The memoir comprised of short chapters, some less than a page, all written within the frame work of advice that Backman wishes to impart to his young son. There is one sweet chapter where he speak directly to his wife, whom he clearly adores and references throughout his book.

Although mostly humorous, there is a running current of Backman’s serious fears and dreams for his son. For example, in one chapter he mentions the importance of finding a sports team. It’s not that he cares that his son plays or watches sports, but Backman sees the way that sports has created bonds in his own life. He wants his child to be able to bond with friends and he sees sports as an easy entry point, but he also fears that his son might develop interests in which he does not know how to relate. He wants his son to know that he will be a supportive father, no matter what, but that he also fears that they won’t have things to bond over. The bonding is vital.

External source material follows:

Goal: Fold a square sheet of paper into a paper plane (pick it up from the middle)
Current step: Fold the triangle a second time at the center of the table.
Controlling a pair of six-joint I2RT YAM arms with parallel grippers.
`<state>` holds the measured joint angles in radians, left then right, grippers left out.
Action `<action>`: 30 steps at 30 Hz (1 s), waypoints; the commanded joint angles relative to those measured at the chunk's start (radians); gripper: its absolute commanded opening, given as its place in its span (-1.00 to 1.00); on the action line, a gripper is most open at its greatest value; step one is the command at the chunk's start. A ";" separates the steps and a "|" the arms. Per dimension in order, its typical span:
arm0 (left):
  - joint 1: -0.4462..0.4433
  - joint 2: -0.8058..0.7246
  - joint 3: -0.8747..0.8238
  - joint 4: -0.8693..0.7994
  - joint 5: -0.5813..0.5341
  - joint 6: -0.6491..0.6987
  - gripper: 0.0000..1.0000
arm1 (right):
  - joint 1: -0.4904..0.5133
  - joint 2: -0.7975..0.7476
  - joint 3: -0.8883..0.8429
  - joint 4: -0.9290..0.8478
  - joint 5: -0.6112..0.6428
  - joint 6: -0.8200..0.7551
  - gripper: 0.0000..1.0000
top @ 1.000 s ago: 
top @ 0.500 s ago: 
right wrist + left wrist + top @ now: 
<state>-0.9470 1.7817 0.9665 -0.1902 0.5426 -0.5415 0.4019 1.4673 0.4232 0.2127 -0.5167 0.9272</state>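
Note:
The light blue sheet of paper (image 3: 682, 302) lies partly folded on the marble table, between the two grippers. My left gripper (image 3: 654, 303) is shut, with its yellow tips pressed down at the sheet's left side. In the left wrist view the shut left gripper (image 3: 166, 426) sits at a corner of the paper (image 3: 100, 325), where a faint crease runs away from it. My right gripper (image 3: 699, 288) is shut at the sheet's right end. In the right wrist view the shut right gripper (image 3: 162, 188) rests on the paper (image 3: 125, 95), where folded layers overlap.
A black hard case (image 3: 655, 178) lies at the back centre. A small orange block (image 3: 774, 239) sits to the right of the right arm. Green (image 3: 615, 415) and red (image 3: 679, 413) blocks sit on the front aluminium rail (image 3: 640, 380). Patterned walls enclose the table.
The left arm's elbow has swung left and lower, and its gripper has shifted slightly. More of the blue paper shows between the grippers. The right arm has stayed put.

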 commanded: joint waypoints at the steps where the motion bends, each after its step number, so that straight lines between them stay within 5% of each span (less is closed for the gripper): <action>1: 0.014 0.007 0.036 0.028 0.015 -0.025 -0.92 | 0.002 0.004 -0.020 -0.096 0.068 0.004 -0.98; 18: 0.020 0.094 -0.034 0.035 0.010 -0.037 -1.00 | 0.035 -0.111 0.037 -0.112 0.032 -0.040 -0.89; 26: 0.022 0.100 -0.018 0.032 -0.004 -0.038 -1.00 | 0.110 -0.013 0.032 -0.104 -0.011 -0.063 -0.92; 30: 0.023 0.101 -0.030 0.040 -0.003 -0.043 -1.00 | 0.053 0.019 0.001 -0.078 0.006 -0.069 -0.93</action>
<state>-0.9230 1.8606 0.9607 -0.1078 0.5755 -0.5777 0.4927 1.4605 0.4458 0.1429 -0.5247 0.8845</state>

Backman writes about a time when he was shot during a robbery in a convenience store and how just a matter of inches could have left him dead or paralyzed. He speaks to the importance of those inches in everything in life, how something so small can change everything. This chapter was exceptionally poignant and along with the rest of the memoir, made me understand more of why Backman chooses certain subjects for his fiction works.

My step-children are Swedish and live with their mom in Stockholm, so I was interested in the tidbits on parenting in Sweden. I probably shouldn’t be surprised, but most of Backman’s concerns and dealings with other parents, are similar to sentiments that are echoed by my parent friends in the United States.

There is a hilarious chapter on navigating Ikea, which also rings true for the Ikea shopping experience in the United States. Follow those arrows!

Whether writing fiction or non-fiction, Backman is a fabulous writer and someone whom I am always thrilled when he publishes a new work. I highly recommend all of Backman’s books!